To start off this project, I used simple difference operators to compute the image gradients along the x and y axes for edge detection. By applying convolution with D_x = [[1, -1]] and D_y = [[1], [-1]] to the "Cameraman" image, I obtained the partial derivatives I_x and I_y , which highlight vertical and horizontal edges, respectively. I then combined these gradients to calculate the overall gradient magnitude, representing the strength of edges. The formula that I used for gradient magnitude was √ ((I_x)^2 + (I_y)^2). After testing different thresholds, I found that a value of 50 worked best for binarizing the gradient magnitude, producing a binary edge map that effectively highlights the detected edges in the image.
Original Image
X-gradient
Y-gradient
Magnitude of Gradient
Edges Detected
The Derivative of Gaussian (DoG) filter is an extension of the Gaussian blur, which smooths the image and computes the derivative. This is useful for detecting edges in the image after reducing noise. Below are the images of the cameraman with a blurr applied and then the edge detection.
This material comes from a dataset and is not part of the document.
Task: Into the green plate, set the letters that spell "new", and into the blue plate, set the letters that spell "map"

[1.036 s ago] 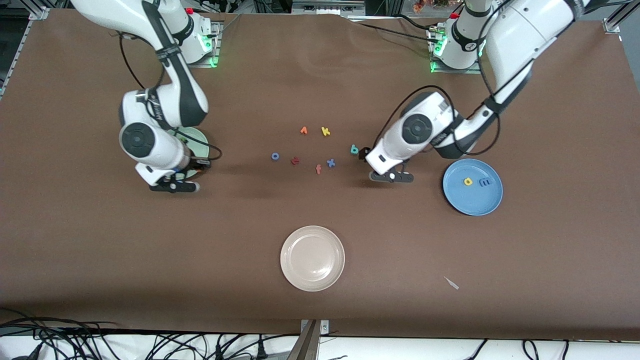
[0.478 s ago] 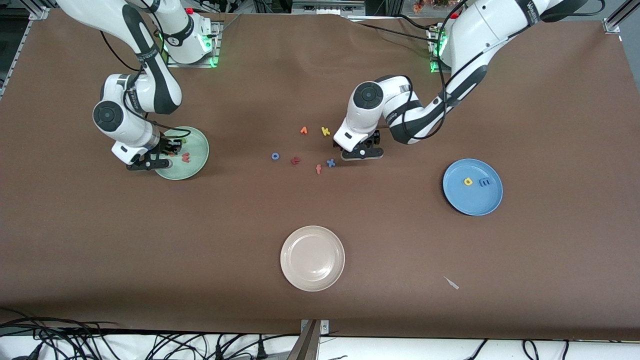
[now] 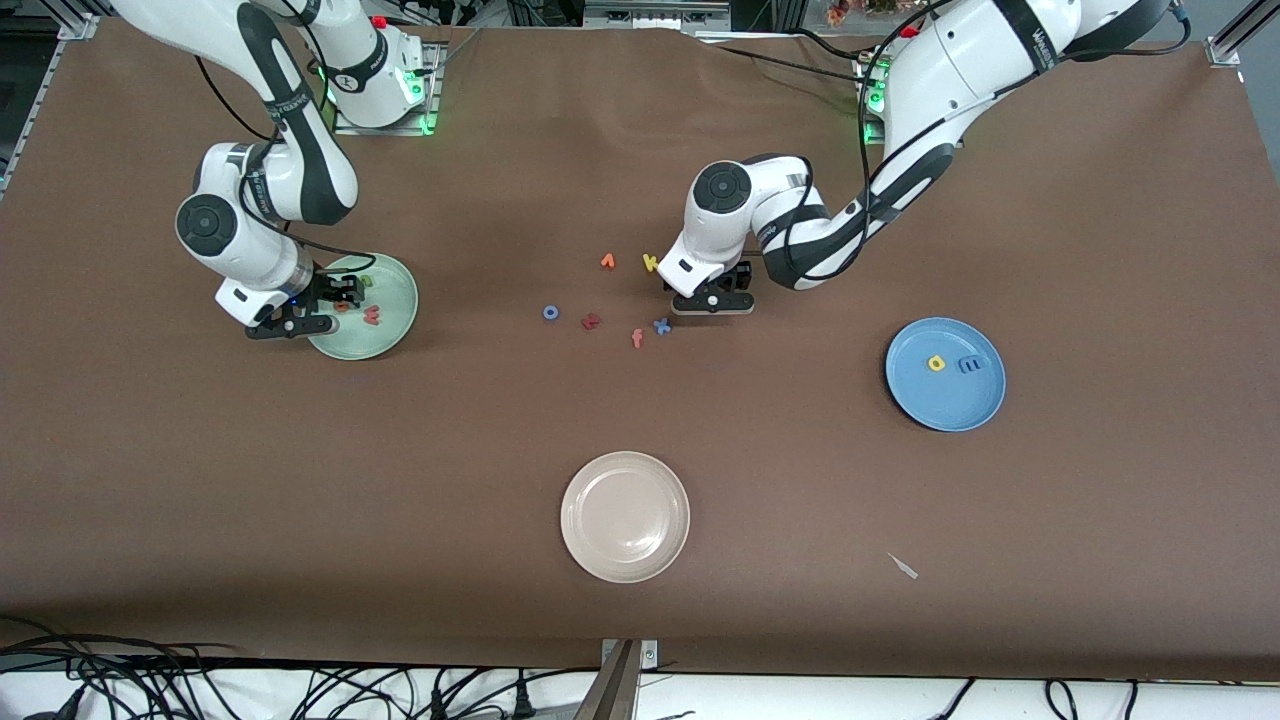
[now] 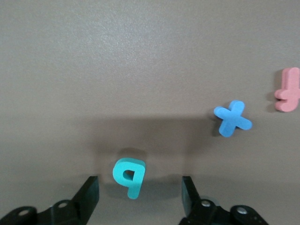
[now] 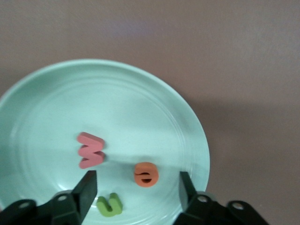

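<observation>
Front view: I see my right gripper [image 3: 300, 322] over the pale mint-green round plate [image 3: 395, 285], and my left gripper [image 3: 712, 300] low over the table just beside the small blue foam "x" [image 3: 661, 325]. The mid-blue round plate [image 3: 950, 405] holds the yellow foam "p" [image 3: 936, 363] and blue foam "m" [image 3: 969, 366].

Left wrist view: my left fingers [image 4: 89, 197] stand apart with the teal foam "a" [image 4: 129, 176] lying between them, untouched. I judge I should centre on it, go straight down, and close without nudging the "x".

Right wrist view: fingers [image 5: 86, 190] spread, holding nothing; pinkish-red "w" [image 5: 90, 150], orange "e" [image 5: 146, 174] and green "n" [image 5: 109, 205] lie in the green plate. "New" looks finished.

Surface: a brown matte table cover [image 3: 300, 500], with a cream-white plate [image 3: 575, 500] nearest the camera.

Room: cables trail along the table's edge.
</observation>
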Controlling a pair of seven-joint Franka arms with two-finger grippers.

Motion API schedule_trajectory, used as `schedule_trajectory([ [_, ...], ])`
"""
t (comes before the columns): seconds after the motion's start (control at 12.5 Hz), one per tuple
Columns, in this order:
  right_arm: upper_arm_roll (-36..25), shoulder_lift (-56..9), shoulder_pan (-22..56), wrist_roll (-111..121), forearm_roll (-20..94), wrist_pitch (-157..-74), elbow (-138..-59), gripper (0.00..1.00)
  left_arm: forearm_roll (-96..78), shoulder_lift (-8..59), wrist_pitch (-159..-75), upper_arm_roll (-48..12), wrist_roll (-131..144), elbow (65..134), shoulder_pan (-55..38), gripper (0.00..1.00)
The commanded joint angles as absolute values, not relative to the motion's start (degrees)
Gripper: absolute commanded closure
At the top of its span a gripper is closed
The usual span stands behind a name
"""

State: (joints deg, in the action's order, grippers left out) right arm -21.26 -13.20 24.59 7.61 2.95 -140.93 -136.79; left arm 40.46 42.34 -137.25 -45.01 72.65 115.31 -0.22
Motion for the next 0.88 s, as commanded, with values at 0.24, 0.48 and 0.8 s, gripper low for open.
schedule_trajectory([
  [0.24, -19.2, -15.2, 25.2, 5.4, 3.7, -107.7, -108.2, 0.00, 42.6, 42.7, -137.7, -44.9, 73.3, 115.8, 0.0, 0.63],
  [0.48, -19.6, -16.2, 24.4, 6.4, 3.0, -100.3, -96.5, 0.00, 42.6, 42.7, -137.4, -44.9, 73.3, 115.8, -0.1, 0.83],
  [0.8, -11.1, -10.1, 12.4, 6.4, 0.4, -95.3, -91.3, 0.00, 40.9, 41.6, -129.5, -46.0, 66.3, 114.2, 3.5, 0.96],
])
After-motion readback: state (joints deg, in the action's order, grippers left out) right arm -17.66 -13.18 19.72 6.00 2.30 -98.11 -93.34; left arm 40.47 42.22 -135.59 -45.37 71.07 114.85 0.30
Also, there is a second method of calculating the derivative of guassian filters to only use one convolution per direction.
Cameraman Blurred
Binary Edge Image With Blurr
DoG Applied
After applying the blurr, we can see that there is a lot less noise which is extremely helpful for edge detection. Also, we know that by the properties of convolution, we can use the derivative of guassians to convolve and get the same answers. This is confirmed by the example above.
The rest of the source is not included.